A natural fit between the largest consumer and the second largest producer, China and Russia are solidifying more energy links. The two giants have long disagreed on price, but more cooperation is a certainty in the years and decades ahead. In fact, now two-thirds complete, the 3.7 Bcf/d Power of Siberia pipeline will start shipping Russian gas to China in December of 2019. Russia is also seeking to make a major splash in the critically important LNG export business, and even seeks pipelines to the island of Japan as well as South Korea. The Russia-North Korea-South Korea (RNS) gas pipeline could be a game-changer. 

Remember that pipelines are effectively permanent and therefore establish effectively permanent energy partnerships, for better or worse. This has continually been demonstrated in Europe, where despite 20 years of trying to lower reliance on piped Russian oil and gas, Europe is actually becoming more reliant on Putin. Anti-fossil fuel development laws in Europe have left its energy security in the lurch: the EU imports 90% of its crude and 70% of its gas, with an import bill of over €1 billion per day.

Additionally, Russia is now considering a $50 billion investment in Iranian oil and gas, an alliance between the two countries that we've put sanctions on poses a formidable problem. Russia also has a growing partnership with Saudi Arabia and wants to even help build India and Iran energy links.

Moving to China, the Party's long strategy has been to gain friends to feed its growing appetite for energy. So much so now, that "China overtakes eurozone as world’s biggest bank system." The majority of China's biggest state-owned banks are now lending more money abroad than at home, a strong sign that President Xi Jinping's global dreams are hurdling the country's financial levers even faster than previously thought. 

India might be the largest incremental energy demand market in the world and: "Iran Ready To Share Its Oil, Gas Resources With India." And with Venezuela's collapse, the potential for new Iran sanctions, and pending U.S. action on Syria, a geopolitical risk premium has been added to the market that has been buffered by surging U.S. shale production.

Know that "big oil" and "big gas" aren't the ExxonMobil, Chevron, BP, etc. that the media keeps telling you about, but is really the behemoth companies in OPEC, Russia, and China that are favored and controlled by the state with endless political and financial support. These are extensions of the state and state policy, and we cannot hand them the energy future.

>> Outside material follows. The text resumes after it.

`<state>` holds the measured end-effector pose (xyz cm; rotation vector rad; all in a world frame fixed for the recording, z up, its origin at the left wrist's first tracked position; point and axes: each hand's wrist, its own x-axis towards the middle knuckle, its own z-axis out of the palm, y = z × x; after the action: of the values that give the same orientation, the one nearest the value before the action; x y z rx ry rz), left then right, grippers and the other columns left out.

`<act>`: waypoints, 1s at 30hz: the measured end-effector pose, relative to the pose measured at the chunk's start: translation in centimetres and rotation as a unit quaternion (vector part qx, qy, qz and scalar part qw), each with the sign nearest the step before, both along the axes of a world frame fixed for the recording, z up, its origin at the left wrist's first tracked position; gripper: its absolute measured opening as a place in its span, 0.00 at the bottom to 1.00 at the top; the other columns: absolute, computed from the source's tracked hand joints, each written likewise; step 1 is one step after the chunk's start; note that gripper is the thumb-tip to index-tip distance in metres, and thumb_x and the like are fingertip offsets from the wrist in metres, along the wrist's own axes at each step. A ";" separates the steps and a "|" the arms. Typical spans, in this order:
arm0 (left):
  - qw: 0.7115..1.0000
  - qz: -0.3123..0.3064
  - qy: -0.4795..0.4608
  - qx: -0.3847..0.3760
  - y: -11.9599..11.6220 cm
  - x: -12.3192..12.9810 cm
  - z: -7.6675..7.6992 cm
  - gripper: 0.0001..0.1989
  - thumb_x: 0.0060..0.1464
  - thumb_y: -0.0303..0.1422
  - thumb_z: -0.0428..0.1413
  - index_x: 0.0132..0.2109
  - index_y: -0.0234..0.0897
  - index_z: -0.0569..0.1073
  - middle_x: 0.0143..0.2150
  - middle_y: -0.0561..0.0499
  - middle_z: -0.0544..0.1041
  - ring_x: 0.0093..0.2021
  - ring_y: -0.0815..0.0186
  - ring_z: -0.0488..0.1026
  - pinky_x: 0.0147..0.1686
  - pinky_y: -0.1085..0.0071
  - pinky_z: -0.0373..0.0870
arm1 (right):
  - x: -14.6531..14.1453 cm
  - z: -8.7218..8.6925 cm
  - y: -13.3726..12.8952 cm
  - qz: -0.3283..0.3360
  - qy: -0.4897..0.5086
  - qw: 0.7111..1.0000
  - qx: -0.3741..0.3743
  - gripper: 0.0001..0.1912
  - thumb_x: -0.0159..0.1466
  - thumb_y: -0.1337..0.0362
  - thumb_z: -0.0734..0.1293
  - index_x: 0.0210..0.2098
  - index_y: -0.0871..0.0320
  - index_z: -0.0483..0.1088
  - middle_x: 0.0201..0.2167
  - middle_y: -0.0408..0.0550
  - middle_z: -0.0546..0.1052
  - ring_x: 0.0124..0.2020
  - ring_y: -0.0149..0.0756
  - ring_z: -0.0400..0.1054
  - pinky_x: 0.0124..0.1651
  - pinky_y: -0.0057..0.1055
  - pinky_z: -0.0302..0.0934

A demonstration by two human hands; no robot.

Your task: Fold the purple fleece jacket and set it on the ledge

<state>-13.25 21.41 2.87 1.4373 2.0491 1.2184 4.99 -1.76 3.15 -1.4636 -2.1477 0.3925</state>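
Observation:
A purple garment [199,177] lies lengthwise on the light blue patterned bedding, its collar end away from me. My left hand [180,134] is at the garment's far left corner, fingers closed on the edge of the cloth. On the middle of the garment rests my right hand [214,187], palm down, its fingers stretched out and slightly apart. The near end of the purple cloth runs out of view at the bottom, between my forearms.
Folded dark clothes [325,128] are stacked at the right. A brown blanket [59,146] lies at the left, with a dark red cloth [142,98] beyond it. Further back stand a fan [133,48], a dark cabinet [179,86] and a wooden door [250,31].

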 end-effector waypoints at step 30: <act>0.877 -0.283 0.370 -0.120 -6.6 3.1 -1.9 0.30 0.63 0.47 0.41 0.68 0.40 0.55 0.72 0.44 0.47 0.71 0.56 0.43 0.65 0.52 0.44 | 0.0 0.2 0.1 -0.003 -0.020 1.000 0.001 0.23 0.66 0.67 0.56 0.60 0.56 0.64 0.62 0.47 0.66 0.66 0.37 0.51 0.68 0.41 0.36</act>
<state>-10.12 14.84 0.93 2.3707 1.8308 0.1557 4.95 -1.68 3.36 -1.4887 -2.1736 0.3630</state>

And of course we want to support our energy producers. In 2016, three of the top five domestic “investment heroesrecognized by the Progressive Policy Institute (i.e., highest capital expenditures spent in the U.S.) were in the oil and gas business, with ExxonMobil adding $11 billion, Energy Transfer adding $9.4 billion, and Chevron adding $8.6 billion.

Ownership of the oil and gas industry shares is broadly middle class: Why the oil companies make bad villains. And despite false claims of exorbitance, the industry has average profit margins in the 8-11% range. Now is the time to Support Your Local Oil and Natural Gas Company most.

The search for more U.S. energy is really without end: U.S. and global energy security depend on it.